|Year : 2018 | Volume
| Issue : 6 | Page : 527-531
Quality of life of elderly people in a rural area of West Bengal: A community-based study
Aparajita Dasgupta, Tania Pan, Bobby Paul, Lina Bandopadhyay, Shamita Mandal
Department of PSM, All India Institute of Hygiene and Public Health, Kolkata, West Bengal, India
|Date of Submission||09-May-2018|
|Date of Acceptance||24-Jul-2018|
|Date of Web Publication||15-Nov-2018|
All India Institute of Hygiene and Public Health, 110 C R Avenue, Kolkata - 700 073, West Bengal
Source of Support: None, Conflict of Interest: None
Introduction: The quality of life (QOL) among the elderly is a neglected issue, especially in developing countries, including India. This study aims to assess the QOL and its associated factors among the elderly population residing in villages of Singur, West Bengal. Materials and Methods: A community-based cross-sectional study was conducted among 146 elderly participants (aged 60 years and above) selected using simple random sampling from Singur block from April to June 2017. A structured questionnaire was used to collect data on sociodemographic characteristics and self-reported comorbidities and QOL assessment was done using the validated Bengali version of EQ-5D-3L (EuroQol) questionnaire. Data entry and analysis were performed using SPSS version 16.0. Categorization of good and poor QOL was based on the median score. Results: Of 146 participants, 54.1% of the participants were found to have poor QOL. The mean (standard deviation) age of the study participants was 68 (5.87) years and 59% of the respondents were female. Most of the study participants (76.7%) had reported comorbidities. Higher percentage of participants reported problems in the dimensions of pain/discomfort and anxiety/depression in both the 60–69 and >69 age groups. In multivariable logistic regression, increasing age, financial dependence, and the presence of one or more comorbidities were significantly associated with poor QOL after adjusting with the other variables. Conclusion: The findings suggest the need for effective health promotion strategies with an emphasis on the prevention and management of chronic diseases. Provision for geriatric care with counseling and social assistance such as old age pension will further help improve their QOL.
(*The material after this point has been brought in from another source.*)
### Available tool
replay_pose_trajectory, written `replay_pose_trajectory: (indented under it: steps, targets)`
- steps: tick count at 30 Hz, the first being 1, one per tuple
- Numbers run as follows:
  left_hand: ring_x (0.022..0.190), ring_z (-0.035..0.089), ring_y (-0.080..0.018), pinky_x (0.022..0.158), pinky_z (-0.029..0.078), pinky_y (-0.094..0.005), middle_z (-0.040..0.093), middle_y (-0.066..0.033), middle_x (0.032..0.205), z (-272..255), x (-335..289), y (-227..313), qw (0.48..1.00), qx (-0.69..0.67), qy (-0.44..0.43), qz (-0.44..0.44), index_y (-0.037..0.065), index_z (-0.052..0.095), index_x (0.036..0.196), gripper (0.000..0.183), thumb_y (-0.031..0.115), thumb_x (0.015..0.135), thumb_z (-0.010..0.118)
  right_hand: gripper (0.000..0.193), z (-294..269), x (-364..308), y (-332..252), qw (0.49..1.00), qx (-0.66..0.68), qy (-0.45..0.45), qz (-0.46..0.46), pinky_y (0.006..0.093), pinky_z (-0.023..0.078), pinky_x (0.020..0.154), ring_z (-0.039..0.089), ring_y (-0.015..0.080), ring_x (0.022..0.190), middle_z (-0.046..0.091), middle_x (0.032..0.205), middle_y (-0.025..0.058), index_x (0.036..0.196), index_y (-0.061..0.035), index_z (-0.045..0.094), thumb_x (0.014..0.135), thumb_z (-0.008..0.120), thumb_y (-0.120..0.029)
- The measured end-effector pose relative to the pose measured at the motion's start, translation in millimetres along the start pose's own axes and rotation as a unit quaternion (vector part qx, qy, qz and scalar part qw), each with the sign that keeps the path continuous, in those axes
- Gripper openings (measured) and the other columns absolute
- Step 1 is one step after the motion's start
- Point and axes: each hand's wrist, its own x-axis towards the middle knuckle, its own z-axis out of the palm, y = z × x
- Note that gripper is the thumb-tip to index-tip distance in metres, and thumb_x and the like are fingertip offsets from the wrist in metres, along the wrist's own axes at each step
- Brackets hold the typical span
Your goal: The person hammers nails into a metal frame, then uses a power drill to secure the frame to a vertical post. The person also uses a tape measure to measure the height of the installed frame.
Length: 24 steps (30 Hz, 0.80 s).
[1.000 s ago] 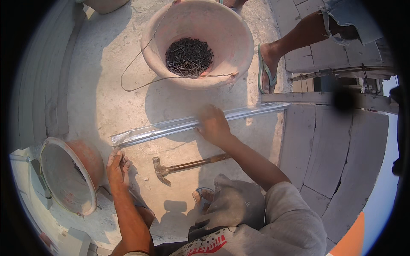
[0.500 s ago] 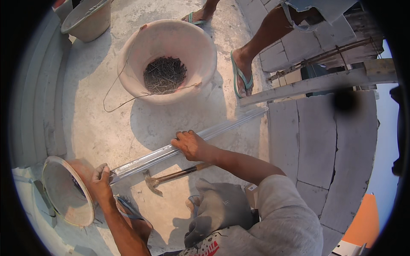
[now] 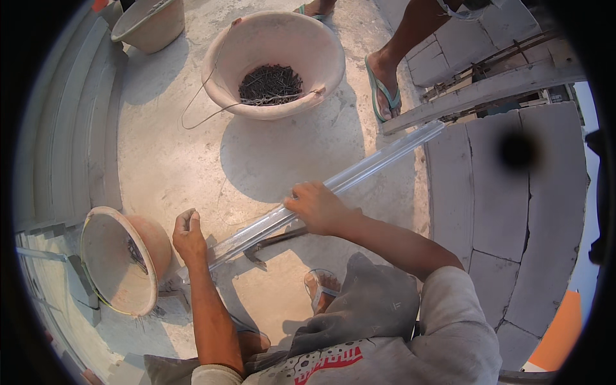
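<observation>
A long, shiny metal channel [image 3: 372,163] runs slantwise over the concrete floor, from near my left forearm up to the block wall on the right. My right hand [image 3: 317,208] grips it near its middle, with fingers curled over the far edge. My left hand [image 3: 190,239] is raised beside the near-left end, apart from the channel's far edge. Its fingers are pressed together; whatever they may hold is too small to make out. Partly hidden under the channel and right hand lies a hammer [image 3: 255,255], its claw head toward me.
Beyond the channel stands a wide bucket [image 3: 221,96] with dark nails in the bottom. A second bucket [image 3: 154,292] tilts at the left, another [image 3: 157,29] stands far left. A co-worker's sandalled foot [image 3: 383,86] is beside a plank [image 3: 475,96]. Block wall [image 3: 494,224] borders the right.
My left hand has let go of the channel's left end and lifted, fingers closed. The channel's far end has swung away from me, toward the plank. The view has shifted too.
</observation>
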Motion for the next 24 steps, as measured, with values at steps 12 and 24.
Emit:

Keywords: Community based, elderly, EuroQol, quality of life, rural population
|How to cite this article:|
Dasgupta A, Pan T, Paul B, Bandopadhyay L, Mandal S. Quality of life of elderly people in a rural area of West Bengal: A community-based study. Med J DY Patil Vidyapeeth 2018;11:527-31
|How to cite this URL:|
Dasgupta A, Pan T, Paul B, Bandopadhyay L, Mandal S. Quality of life of elderly people in a rural area of West Bengal: A community-based study. Med J DY Patil Vidyapeeth [serial online] 2018 [cited 2019 Apr 25];11:527-31. Available from: http://www.mjdrdypv.org/text.asp?2018/11/6/527/245437
| Introduction|| |
Aging is an inevitable biological phenomenon. It is accompanied by an increased risk of disease, disability, decreased functional capacity, and eventually death. Although the United Nations does not have a standard criterion to define the aged, 60 and above years of age is generally referred to as the elderly population. The population aging is a universal reality, both in developed and developing countries. In the developing countries, the elderly population is increasing due to demographic transition, with a deterioration in their health as a result of rapid modernization and urbanization. According to the United Nations estimates, the world population of the elderly 60 years and above will achieve 1.2 billion by 2050, increasing from 901 million in 2015. That the number of older persons is growing rapidly in an international reality. Consequently, the share of older persons in the total population is increasing virtually everywhere.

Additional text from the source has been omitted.